→ EXTRACTED ENTRIES:
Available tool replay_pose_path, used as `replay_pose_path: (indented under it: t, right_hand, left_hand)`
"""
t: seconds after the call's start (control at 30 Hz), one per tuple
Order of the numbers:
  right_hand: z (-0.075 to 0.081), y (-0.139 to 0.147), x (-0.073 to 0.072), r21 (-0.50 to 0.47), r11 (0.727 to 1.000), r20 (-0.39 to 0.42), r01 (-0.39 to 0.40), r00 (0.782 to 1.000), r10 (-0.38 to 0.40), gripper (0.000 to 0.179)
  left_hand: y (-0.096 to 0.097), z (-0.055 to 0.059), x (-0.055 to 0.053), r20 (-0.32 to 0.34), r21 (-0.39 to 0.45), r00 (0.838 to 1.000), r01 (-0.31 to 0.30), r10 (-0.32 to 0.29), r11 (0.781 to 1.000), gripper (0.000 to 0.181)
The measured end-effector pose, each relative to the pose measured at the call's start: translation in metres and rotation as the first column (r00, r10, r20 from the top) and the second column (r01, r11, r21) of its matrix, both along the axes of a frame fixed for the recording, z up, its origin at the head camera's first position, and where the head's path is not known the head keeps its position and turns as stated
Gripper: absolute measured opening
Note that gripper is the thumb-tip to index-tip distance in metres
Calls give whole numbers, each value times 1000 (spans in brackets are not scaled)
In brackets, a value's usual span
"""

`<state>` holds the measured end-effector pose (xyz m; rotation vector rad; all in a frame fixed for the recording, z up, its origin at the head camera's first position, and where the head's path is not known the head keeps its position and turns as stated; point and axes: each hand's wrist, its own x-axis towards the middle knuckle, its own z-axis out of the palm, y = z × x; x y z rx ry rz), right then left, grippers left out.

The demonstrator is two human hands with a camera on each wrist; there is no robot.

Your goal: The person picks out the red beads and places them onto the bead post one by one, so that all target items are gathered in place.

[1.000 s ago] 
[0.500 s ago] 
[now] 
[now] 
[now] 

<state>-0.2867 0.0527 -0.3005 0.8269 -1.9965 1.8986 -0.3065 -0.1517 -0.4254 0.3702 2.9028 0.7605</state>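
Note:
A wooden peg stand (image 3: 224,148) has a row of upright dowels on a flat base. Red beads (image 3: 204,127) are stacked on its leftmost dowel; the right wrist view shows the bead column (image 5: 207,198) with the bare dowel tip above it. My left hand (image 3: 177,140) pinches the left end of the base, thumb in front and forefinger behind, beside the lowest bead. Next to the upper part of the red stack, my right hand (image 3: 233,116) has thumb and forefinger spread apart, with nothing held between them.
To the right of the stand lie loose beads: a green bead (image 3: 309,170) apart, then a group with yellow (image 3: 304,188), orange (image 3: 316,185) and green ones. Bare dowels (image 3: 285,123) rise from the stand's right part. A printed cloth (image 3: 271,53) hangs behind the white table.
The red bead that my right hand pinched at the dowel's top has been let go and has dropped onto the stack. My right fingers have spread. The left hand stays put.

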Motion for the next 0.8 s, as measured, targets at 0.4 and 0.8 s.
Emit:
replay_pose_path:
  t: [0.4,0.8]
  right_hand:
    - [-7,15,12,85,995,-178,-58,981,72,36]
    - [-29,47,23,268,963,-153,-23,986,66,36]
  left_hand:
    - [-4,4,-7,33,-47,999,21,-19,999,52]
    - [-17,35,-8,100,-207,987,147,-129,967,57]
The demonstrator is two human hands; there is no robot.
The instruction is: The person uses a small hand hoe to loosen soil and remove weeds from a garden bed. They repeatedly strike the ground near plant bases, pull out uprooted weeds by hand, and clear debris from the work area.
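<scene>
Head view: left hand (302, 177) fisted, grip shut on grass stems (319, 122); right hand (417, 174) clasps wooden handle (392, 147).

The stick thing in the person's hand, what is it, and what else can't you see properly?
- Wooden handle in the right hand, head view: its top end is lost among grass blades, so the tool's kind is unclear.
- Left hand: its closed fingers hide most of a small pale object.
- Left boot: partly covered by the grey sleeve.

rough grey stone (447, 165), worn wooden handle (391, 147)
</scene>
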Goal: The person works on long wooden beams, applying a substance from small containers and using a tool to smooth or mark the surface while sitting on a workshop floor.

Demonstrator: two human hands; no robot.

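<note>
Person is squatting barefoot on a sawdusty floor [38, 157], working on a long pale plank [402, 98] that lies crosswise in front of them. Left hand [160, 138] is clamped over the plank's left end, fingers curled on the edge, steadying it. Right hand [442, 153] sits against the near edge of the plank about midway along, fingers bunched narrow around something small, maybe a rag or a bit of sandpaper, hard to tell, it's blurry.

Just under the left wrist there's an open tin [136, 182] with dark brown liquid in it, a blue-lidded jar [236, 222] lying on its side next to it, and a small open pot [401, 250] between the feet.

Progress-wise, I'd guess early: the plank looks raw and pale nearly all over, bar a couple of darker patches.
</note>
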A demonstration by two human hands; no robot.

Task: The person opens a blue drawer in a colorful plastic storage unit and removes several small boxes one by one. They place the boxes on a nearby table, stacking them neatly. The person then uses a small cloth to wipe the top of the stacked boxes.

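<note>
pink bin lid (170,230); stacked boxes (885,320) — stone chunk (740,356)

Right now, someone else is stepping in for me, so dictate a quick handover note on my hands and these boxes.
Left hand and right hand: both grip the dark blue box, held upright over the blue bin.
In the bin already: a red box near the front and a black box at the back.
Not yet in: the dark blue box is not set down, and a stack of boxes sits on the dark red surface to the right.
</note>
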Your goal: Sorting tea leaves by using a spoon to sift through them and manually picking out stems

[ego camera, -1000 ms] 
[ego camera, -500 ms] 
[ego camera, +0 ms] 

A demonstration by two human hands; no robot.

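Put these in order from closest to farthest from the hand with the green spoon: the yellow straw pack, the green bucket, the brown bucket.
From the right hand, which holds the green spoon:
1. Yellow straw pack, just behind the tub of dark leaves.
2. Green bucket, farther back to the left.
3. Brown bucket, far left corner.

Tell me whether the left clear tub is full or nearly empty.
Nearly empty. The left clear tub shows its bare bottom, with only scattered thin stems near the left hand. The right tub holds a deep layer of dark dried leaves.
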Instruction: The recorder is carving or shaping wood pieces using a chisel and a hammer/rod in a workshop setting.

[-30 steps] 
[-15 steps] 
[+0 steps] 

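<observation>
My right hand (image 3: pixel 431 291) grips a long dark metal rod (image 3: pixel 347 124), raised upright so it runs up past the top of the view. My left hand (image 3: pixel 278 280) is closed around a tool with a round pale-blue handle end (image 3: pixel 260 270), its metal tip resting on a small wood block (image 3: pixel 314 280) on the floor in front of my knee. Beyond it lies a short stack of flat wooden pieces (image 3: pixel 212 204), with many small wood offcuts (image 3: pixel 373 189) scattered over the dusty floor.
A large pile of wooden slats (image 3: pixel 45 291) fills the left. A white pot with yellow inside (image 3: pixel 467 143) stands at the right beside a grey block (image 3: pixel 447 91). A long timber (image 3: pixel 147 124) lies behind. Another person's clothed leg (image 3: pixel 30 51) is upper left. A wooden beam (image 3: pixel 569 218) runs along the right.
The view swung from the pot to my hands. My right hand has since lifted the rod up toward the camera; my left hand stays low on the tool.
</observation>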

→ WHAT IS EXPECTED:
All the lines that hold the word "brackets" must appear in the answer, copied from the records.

→ RESULT:
Calls give whole numbers, each value times 1000 (spans in brackets are not scaled)
In brackets, a value's usual span

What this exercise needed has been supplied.